◆ WORK INSTRUCTION
Below this line is a set of entries; quote exactly the lines from the line that contains "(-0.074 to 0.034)" to the line that contains "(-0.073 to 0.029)", both lines included.

◆ INPUT FOR THIS TASK
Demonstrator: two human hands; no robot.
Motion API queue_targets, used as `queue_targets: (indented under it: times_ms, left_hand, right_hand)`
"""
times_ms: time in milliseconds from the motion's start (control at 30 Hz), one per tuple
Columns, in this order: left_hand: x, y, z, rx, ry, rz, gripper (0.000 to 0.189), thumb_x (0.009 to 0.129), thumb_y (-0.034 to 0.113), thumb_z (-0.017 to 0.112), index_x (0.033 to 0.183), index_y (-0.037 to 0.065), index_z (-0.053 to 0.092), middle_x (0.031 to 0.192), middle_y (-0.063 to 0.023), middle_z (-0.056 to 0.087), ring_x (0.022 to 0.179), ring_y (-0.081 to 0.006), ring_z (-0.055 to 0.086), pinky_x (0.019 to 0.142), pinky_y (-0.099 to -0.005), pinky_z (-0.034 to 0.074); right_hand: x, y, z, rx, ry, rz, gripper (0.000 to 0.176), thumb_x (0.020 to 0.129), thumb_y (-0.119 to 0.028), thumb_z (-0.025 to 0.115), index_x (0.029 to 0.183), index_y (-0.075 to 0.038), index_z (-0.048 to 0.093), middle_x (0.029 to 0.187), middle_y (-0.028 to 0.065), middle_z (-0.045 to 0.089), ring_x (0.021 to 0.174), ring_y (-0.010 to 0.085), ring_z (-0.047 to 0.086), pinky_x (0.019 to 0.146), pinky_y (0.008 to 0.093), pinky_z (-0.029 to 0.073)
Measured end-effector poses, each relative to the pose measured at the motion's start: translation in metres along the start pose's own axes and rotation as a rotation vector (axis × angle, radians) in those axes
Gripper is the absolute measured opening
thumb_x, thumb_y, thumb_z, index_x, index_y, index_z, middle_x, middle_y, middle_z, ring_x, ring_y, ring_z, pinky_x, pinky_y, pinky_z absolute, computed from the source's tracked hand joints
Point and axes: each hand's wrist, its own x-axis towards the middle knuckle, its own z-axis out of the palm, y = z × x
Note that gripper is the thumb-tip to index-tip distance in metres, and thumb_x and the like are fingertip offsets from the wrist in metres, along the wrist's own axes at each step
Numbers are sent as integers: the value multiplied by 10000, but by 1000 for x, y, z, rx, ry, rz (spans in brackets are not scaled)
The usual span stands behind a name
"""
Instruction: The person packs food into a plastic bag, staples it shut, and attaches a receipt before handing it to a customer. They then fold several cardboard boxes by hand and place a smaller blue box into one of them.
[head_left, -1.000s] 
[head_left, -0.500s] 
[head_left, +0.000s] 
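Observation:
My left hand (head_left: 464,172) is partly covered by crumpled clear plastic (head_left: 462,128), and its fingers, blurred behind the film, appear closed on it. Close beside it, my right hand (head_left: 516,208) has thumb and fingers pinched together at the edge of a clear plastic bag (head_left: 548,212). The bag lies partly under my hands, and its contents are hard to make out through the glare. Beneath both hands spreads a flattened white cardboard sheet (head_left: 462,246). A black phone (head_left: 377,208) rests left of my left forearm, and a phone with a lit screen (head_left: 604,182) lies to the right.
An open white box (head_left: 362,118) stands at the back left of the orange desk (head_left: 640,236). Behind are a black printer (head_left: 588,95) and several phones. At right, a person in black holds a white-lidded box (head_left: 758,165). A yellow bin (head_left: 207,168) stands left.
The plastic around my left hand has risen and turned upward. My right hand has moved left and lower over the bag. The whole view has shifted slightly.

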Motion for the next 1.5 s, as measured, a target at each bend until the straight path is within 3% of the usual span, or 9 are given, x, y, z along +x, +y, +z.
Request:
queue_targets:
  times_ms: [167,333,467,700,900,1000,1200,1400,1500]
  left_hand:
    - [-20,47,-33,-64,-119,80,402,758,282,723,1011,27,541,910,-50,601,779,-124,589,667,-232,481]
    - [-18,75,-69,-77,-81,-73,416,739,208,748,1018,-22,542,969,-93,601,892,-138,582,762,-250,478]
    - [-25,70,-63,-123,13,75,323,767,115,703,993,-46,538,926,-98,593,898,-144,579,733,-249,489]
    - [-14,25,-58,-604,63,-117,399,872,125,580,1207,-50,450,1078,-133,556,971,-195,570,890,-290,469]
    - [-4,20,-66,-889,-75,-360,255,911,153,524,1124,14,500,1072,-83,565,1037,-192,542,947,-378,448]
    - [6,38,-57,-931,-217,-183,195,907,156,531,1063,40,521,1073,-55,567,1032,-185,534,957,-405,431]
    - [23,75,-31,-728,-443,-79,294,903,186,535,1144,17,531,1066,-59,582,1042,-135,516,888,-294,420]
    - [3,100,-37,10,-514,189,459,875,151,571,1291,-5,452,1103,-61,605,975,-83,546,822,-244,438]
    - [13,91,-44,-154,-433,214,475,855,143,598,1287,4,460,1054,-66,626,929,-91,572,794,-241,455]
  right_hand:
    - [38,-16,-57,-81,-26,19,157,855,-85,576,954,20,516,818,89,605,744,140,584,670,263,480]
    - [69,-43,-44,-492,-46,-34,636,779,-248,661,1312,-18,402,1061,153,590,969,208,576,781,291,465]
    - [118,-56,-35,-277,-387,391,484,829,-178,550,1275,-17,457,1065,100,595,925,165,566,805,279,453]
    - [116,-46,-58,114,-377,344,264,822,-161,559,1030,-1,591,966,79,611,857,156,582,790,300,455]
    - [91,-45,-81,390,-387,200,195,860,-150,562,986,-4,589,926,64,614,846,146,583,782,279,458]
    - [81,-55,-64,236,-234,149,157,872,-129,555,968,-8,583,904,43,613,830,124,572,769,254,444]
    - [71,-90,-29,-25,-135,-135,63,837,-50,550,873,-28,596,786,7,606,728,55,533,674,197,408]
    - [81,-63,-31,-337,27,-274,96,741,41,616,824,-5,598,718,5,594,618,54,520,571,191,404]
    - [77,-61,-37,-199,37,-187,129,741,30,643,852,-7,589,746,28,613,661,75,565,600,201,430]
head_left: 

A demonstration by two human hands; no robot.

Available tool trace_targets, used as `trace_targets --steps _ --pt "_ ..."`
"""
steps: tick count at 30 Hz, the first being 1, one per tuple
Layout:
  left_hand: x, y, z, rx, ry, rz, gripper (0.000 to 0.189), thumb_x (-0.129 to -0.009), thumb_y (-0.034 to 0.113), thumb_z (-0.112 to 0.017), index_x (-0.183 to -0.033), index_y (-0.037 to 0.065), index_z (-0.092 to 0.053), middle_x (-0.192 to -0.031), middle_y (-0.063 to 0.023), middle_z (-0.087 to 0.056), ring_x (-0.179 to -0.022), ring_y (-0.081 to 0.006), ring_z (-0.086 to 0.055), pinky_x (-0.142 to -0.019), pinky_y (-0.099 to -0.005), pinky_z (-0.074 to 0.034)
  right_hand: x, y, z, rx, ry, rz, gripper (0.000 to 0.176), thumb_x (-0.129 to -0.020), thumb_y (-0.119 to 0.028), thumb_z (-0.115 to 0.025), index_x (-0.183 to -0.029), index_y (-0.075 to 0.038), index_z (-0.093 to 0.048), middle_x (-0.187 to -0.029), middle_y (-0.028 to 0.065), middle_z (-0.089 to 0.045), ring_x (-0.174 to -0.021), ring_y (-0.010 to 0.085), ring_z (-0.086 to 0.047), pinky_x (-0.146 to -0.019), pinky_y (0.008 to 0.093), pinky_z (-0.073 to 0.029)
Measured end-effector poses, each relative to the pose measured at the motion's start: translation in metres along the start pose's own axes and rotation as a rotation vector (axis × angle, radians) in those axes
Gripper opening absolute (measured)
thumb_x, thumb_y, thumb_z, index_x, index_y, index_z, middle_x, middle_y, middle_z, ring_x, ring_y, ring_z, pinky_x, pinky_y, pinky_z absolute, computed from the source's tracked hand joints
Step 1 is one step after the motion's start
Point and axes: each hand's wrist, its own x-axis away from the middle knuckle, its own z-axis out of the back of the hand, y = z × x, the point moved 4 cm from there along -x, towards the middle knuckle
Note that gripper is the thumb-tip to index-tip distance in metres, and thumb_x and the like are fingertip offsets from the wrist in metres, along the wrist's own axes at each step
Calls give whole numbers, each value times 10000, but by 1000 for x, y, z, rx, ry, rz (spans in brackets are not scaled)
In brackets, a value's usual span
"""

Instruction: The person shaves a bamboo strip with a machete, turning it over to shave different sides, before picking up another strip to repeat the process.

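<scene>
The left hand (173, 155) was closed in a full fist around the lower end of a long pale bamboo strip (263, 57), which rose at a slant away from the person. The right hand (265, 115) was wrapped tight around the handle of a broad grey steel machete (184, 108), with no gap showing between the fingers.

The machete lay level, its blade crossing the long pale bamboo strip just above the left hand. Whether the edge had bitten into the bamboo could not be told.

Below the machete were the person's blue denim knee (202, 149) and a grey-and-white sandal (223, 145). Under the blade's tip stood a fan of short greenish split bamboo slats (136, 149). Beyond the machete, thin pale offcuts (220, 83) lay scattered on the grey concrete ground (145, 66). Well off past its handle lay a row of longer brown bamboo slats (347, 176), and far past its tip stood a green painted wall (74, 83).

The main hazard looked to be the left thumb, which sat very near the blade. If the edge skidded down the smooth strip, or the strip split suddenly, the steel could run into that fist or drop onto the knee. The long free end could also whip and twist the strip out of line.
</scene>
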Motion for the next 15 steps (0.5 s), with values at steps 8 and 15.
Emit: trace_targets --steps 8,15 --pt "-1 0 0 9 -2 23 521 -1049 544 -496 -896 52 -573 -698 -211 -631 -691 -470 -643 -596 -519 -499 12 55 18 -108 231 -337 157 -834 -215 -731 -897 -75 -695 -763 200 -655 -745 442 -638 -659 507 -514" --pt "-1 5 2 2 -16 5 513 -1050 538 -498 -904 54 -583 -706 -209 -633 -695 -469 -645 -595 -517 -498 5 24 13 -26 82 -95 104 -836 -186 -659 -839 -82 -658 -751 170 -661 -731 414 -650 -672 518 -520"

◆ SOLUTION TO THIS PROBLEM
  left_hand: x, y, z, rx, ry, rz, gripper (0.000 to 0.189), thumb_x (-0.129 to -0.009), thumb_y (-0.034 to 0.113), thumb_z (-0.112 to 0.017), index_x (-0.183 to -0.033), index_y (-0.037 to 0.065), index_z (-0.092 to 0.053), middle_x (-0.192 to -0.031), middle_y (-0.063 to 0.023), middle_z (-0.087 to 0.056), ring_x (-0.179 to -0.022), ring_y (-0.081 to 0.006), ring_z (-0.086 to 0.055), pinky_x (-0.142 to -0.019), pinky_y (-0.099 to -0.005), pinky_z (-0.074 to 0.034)
  right_hand: x, y, z, rx, ry, rz, gripper (0.000 to 0.176), thumb_x (-0.129 to -0.020), thumb_y (-0.119 to 0.028), thumb_z (-0.115 to 0.025), index_x (-0.183 to -0.029), index_y (-0.075 to 0.038), index_z (-0.093 to 0.048), middle_x (-0.187 to -0.029), middle_y (-0.028 to 0.065), middle_z (-0.089 to 0.045), ring_x (-0.174 to -0.021), ring_y (-0.010 to 0.085), ring_z (-0.086 to 0.047), pinky_x (-0.146 to -0.019), pinky_y (0.008 to 0.093), pinky_z (-0.073 to 0.029)

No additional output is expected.